* **Directions**
Copy each of the records exactly; leave nothing out.
_ _ _
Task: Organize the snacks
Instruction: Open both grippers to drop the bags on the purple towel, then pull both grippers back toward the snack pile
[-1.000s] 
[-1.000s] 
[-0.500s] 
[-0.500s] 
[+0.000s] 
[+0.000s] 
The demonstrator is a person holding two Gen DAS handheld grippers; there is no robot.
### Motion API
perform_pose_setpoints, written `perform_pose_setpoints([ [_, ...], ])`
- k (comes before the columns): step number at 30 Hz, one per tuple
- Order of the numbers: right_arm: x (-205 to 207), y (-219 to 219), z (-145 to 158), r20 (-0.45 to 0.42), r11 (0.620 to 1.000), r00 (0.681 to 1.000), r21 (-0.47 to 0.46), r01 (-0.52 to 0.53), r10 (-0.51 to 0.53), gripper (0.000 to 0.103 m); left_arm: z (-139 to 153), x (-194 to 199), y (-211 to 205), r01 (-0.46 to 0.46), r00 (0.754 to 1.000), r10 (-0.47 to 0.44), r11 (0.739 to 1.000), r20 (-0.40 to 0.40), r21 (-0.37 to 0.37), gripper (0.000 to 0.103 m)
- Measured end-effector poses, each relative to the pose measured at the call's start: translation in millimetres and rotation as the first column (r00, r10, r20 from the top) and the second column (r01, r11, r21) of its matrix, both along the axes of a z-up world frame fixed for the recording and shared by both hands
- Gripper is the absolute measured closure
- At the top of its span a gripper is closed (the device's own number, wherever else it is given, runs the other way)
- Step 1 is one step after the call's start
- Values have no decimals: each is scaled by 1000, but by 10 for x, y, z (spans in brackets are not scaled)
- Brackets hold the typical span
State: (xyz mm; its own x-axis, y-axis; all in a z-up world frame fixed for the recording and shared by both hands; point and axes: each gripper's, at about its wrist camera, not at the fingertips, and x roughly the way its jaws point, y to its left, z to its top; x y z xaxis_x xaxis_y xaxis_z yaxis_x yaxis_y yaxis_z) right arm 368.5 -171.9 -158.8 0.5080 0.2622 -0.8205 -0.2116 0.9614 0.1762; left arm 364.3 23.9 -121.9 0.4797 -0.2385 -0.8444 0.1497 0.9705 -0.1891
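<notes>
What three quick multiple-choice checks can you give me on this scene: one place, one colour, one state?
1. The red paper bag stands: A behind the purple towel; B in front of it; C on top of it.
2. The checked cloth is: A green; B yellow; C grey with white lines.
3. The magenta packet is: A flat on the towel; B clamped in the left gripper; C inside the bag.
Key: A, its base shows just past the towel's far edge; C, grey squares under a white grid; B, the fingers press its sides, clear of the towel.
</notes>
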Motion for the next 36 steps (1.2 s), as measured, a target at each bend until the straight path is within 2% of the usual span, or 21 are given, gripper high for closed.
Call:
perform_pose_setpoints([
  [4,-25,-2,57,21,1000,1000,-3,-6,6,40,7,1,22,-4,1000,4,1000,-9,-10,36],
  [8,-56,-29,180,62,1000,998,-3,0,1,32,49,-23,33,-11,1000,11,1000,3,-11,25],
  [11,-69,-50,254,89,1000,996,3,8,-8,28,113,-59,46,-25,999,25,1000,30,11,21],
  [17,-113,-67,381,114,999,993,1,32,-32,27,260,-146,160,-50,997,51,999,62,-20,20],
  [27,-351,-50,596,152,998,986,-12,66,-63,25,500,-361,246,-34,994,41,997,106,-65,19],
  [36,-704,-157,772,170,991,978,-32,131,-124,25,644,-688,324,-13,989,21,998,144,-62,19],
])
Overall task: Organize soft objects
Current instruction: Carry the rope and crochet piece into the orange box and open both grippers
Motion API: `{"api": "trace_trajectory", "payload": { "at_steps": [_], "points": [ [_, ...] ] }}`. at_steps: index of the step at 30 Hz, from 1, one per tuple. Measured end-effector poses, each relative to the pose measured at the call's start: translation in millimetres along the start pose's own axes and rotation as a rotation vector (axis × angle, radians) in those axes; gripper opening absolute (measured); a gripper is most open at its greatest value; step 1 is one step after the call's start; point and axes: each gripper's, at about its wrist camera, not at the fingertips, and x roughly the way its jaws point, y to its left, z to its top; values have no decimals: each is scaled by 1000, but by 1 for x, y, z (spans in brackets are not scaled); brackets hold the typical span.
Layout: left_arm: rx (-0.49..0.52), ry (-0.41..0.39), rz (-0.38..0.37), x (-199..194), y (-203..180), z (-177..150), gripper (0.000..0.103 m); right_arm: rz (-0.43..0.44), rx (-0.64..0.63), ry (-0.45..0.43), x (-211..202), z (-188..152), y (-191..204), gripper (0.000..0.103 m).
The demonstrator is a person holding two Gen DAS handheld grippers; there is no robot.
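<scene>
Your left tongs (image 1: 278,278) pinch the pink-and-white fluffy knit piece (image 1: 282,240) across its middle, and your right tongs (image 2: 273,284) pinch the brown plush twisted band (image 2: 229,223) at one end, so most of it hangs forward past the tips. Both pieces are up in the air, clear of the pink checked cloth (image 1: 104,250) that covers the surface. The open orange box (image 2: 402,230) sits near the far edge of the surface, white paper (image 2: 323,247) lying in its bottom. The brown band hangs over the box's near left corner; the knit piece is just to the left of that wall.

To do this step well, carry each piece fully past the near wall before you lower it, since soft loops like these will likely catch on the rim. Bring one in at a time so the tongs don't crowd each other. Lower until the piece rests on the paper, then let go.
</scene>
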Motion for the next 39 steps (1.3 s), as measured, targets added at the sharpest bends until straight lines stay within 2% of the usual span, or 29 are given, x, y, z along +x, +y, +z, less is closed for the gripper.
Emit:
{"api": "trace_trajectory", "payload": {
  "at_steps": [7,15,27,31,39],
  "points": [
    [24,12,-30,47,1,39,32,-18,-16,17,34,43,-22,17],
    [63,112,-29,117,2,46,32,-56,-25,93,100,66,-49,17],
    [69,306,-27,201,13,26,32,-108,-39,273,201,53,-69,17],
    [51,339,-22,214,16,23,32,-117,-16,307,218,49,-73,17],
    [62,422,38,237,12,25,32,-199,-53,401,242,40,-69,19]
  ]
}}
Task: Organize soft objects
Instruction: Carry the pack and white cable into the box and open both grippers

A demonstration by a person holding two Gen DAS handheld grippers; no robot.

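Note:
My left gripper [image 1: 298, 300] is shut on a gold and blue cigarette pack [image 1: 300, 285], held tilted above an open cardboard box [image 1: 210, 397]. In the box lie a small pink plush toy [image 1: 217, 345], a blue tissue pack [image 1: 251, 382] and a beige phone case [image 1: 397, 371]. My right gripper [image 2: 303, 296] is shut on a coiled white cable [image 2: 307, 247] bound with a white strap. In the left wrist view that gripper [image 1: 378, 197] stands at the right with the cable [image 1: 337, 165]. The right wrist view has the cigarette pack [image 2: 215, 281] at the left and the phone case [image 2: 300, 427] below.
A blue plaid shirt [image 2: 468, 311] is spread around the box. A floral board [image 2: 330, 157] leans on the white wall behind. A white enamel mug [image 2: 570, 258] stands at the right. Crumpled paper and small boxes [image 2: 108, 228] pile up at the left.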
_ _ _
* **Task response**
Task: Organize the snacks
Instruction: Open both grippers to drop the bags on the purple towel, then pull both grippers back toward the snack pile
[-1.000s] 
[-1.000s] 
[-0.500s] 
[-0.500s] 
[+0.000s] 
[+0.000s] 
The demonstrator is a person holding two Gen DAS handheld grippers; there is no robot.
### Motion API
perform_pose_setpoints, written `perform_pose_setpoints([ [_, ...], ])`
- k (comes before the columns): step number at 30 Hz, one per tuple
- Order of the numbers: right_arm: x (-205 to 207), y (-219 to 219), z (-145 to 158), r20 (-0.45 to 0.42), r11 (0.620 to 1.000), r00 (0.681 to 1.000), r21 (-0.47 to 0.46), r01 (-0.52 to 0.53), r10 (-0.51 to 0.53), gripper (0.000 to 0.103 m); left_arm: z (-139 to 153), x (-194 to 199), y (-211 to 205), r01 (-0.46 to 0.46), r00 (0.754 to 1.000), r10 (-0.47 to 0.44), r11 (0.739 to 1.000), r20 (-0.40 to 0.40), r21 (-0.37 to 0.37), gripper (0.000 to 0.103 m)
- Measured end-effector poses, each relative to the pose measured at the call's start: translation in millimetres and rotation as the first column (r00, r10, r20 from the top) and the second column (r01, r11, r21) of its matrix, both along the axes of a z-up world frame fixed for the recording and shared by both hands
- Gripper is the absolute measured closure
- At the top of its span a gripper is closed (the device's own number, wherever else it is given, runs the other way)
- Step 1 is one step after the call's start
- Values have no decimals: each is scaled by 1000, but by 10 for x, y, z (spans in brackets are not scaled)
- Brackets hold the typical span
State: (xyz mm; its own x-axis, y-axis; all in a z-up world frame fixed for the recording and shared by both hands; point and axes: each gripper's, at about its wrist camera, not at the fingertips, and x roughly the way its jaws point, y to its left, z to its top; x y z xaxis_x xaxis_y xaxis_z yaxis_x yaxis_y yaxis_z) right arm 368.5 -171.9 -158.8 0.5080 0.2622 -0.8205 -0.2116 0.9614 0.1762; left arm 364.3 23.9 -121.9 0.4797 -0.2385 -0.8444 0.1497 0.9705 -0.1891
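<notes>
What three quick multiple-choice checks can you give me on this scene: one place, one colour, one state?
1. The red paper bag stands: A behind the purple towel; B in front of it; C on top of it.
2. The checked cloth is: A green; B yellow; C grey with white lines.
3. The magenta packet is: A flat on the towel; B clamped in the left gripper; C inside the bag.
Key: A, its base shows just past the towel's far edge; C, grey squares under a white grid; B, the fingers press its sides, clear of the towel.
</notes>
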Motion for the next 36 steps (1.2 s), as measured, a target at each bend until the straight path is within 2% of the usual span, or 21 are given, gripper high for closed.
Call:
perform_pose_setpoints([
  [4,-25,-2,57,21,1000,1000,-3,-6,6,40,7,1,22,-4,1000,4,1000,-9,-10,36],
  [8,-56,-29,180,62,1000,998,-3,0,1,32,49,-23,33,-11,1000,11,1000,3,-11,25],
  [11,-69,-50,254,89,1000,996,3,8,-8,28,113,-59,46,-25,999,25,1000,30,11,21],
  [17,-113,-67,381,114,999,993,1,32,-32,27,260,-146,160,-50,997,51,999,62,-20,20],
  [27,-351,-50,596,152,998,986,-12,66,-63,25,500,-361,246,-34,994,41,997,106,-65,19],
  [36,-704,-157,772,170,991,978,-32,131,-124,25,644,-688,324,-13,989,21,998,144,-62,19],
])
Overall task: Organize soft objects
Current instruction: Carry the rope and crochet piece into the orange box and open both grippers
Motion API: `{"api": "trace_trajectory", "payload": { "at_steps": [_], "points": [ [_, ...] ] }}`. at_steps: index of the step at 30 Hz, from 1, one per tuple. Measured end-effector poses, each relative to the pose measured at the call's start: translation in millimetres along the start pose's own axes and rotation as a rotation vector (axis × angle, radians) in those axes; gripper opening absolute (measured); a gripper is most open at its greatest value; step 1 is one step after the call's start; point and axes: each gripper's, at about its wrist camera, not at the fingertips, and x roughly the way its jaws point, y to its left, z to its top; values have no decimals: each is scaled by 1000, but by 1 for x, y, z (spans in brackets are not scaled); brackets hold the typical span.
Layout: left_arm: rx (-0.49..0.52), ry (-0.41..0.39), rz (-0.38..0.37), x (-199..194), y (-203..180), z (-177..150), gripper (0.000..0.103 m); right_arm: rz (-0.43..0.44), rx (-0.64..0.63), ry (-0.45..0.43), x (-211..202), z (-188..152), y (-191..204), gripper (0.000..0.103 m).
The demonstrator is a person holding two Gen DAS handheld grippers; there is no robot.
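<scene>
Your left tongs (image 1: 278,278) pinch the pink-and-white fluffy knit piece (image 1: 282,240) across its middle, and your right tongs (image 2: 273,284) pinch the brown plush twisted band (image 2: 229,223) at one end, so most of it hangs forward past the tips. Both pieces are up in the air, clear of the pink checked cloth (image 1: 104,250) that covers the surface. The open orange box (image 2: 402,230) sits near the far edge of the surface, white paper (image 2: 323,247) lying in its bottom. The brown band hangs over the box's near left corner; the knit piece is just to the left of that wall.

To do this step well, carry each piece fully past the near wall before you lower it, since soft loops like these will likely catch on the rim. Bring one in at a time so the tongs don't crowd each other. Lower until the piece rests on the paper, then let go.
</scene>
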Motion for the next 39 steps (1.3 s), as measured, targets added at the sharpest bends until straight lines stay within 2% of the usual span, or 29 are given, x, y, z along +x, +y, +z, less is closed for the gripper.
Emit:
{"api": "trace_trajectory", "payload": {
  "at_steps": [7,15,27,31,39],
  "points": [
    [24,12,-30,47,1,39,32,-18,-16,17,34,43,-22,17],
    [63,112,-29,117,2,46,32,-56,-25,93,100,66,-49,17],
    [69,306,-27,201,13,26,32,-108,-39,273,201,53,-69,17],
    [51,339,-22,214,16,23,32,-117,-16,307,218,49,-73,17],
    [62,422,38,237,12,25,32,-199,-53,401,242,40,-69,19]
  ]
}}
Task: Organize soft objects
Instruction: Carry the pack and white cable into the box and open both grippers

A demonstration by a person holding two Gen DAS handheld grippers; no robot.

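Note:
My left gripper [image 1: 298, 300] is shut on a gold and blue cigarette pack [image 1: 300, 285], held tilted above an open cardboard box [image 1: 210, 397]. In the box lie a small pink plush toy [image 1: 217, 345], a blue tissue pack [image 1: 251, 382] and a beige phone case [image 1: 397, 371]. My right gripper [image 2: 303, 296] is shut on a coiled white cable [image 2: 307, 247] bound with a white strap. In the left wrist view that gripper [image 1: 378, 197] stands at the right with the cable [image 1: 337, 165]. The right wrist view has the cigarette pack [image 2: 215, 281] at the left and the phone case [image 2: 300, 427] below.
A blue plaid shirt [image 2: 468, 311] is spread around the box. A floral board [image 2: 330, 157] leans on the white wall behind. A white enamel mug [image 2: 570, 258] stands at the right. Crumpled paper and small boxes [image 2: 108, 228] pile up at the left.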

This output contains the complete answer.